Show HN: Travel search engine calculating results in single digit ms

huhtenberg · on Sept 1, 2023

For a date in October in Paris it returned a single hotel option with a price of $20860361.04.

For another city it also showed a single option, but priced at $0.00.

That's not very good. It was very fast though.

mgl · on Sept 1, 2023

Thanks, and this is because we use real world hotel information but with synthetic prices.

However, the price and availability are all calculated in real-time, and the base price of accommodation components can be modified in real-time as well, what is rather uncommon in OTA search engines.

huhtenberg · on Sept 1, 2023

I'm not sure what to make of your "real world hotel information" statement when your search engine clearly thinks there's just one hotel in all of Paris.

mgl · on Sept 1, 2023

Precisely speaking: One hotel is available what means the search engine found other fully booked

huhtenberg · on Sept 1, 2023

That's hardly based on "real world data" then because it's completely unrealistic.

thanzex · on Sept 1, 2023

As they state, the demo only contains fake pricing data, presumably random-generated

mgl · on Sept 1, 2023

This is correct, thanks.

solardev · on Sept 1, 2023

The synthetic data makes it really hard to understand what you've done here. Is it fast because of some revolutionary tech or is it just fast because it's broken and thinks Vegas doesn't exist and there's only one hotel in Paris?

If you're going to use fake bookings, how about having a real feed of bot agents booking hundreds of rooms a second across the world and having the index reflect those in real time? As it is, I can't even find a real city with bookings available. Hard to know what the demo is showing when I can't do the basic thing it wants to show off...

mgl · on Sept 1, 2023

Thanks solardev, this is probably something we need to fix

potamic · on Sept 1, 2023

This appears to be a demo and not searching real data? If so, the title is a bit misleading.

Also, what makes this interesting from a tech point of view? I presume conventional travel sites are slow not because of search but because of a bunch of other things they do like personalization, recommendations, promotions, user content etc.

mgl · on Sept 1, 2023

Thank you for your comment.

Travel search sites are slow due to the explosion of the search space due to increasing number of search parameters (dimensions) a modern search engine with personalized experience should provide.

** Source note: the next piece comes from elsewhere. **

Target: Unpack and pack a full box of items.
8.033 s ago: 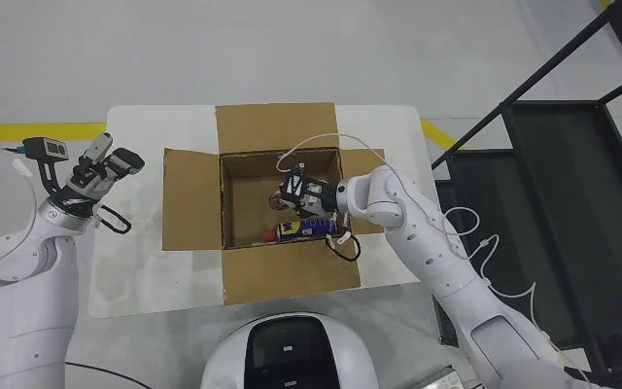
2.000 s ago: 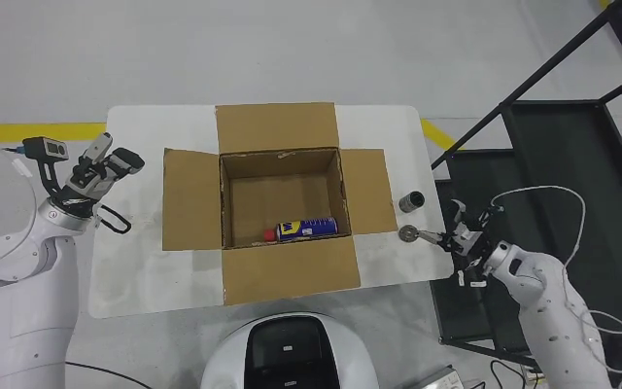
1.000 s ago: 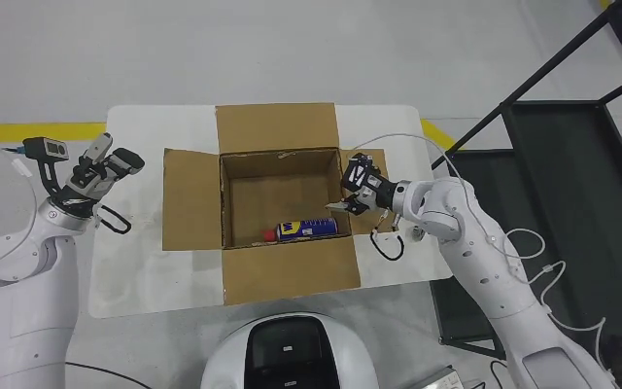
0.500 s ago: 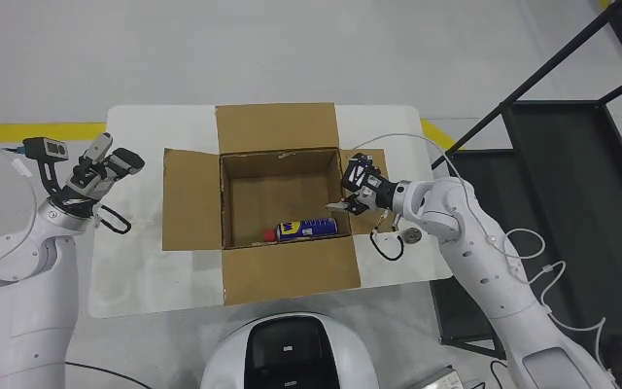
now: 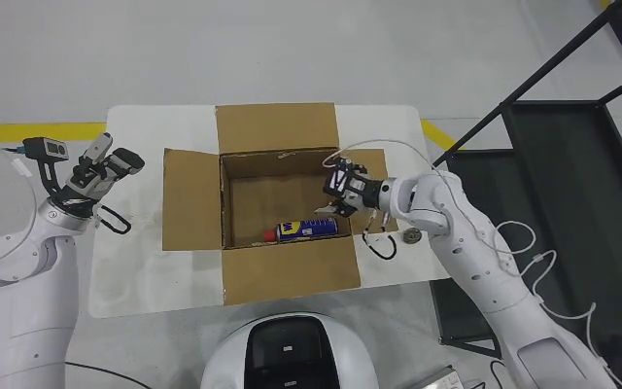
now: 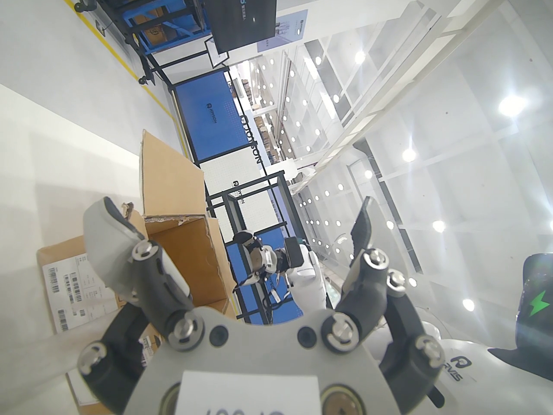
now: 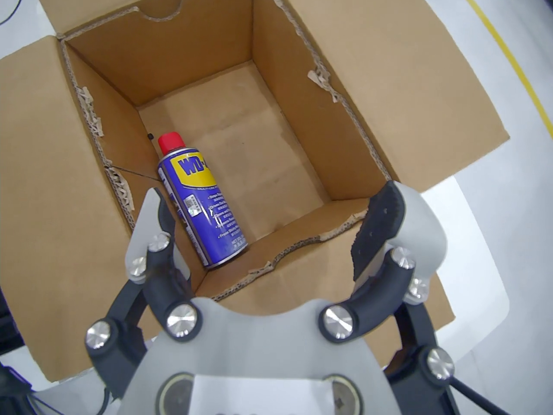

Many large travel operators and hubs still use pre-computation of search results using expensive RDBMS clusters what comes with two major problems:

a) you are almost always a bit out of sync, so any price and availability confirmation requires multiple real-time lookups,

b) more importantly: your are bound to supporting a limited number of search options, and these options have to be static whereas nowadays more and more people would like to travel to "a nice location where the forecasted sea temperature next weekend is between this and that".

The point of this demo is to show that you can solve these problems with the right software engineering and cheap hardware.

tyingq · on Sept 1, 2023

Seems related to your case study here: https://stratoflow.com/case_studies/highly-scalable-travel-s...

Basically, you worked with a hotel aggregator that happened to do direct SQL queries for searches. Then you migrated them to this pattern:

"decided to extract the availability search into a separate cache layer based on in-memory data grid (IMDG) platform. This new solution holds in memory a complete set of data required to return a hotel availability information. We also implemented a custom, fast data loading mechanism to populate the memory grid from database as well as a message queue pipeline supporting incremental intraday data updates."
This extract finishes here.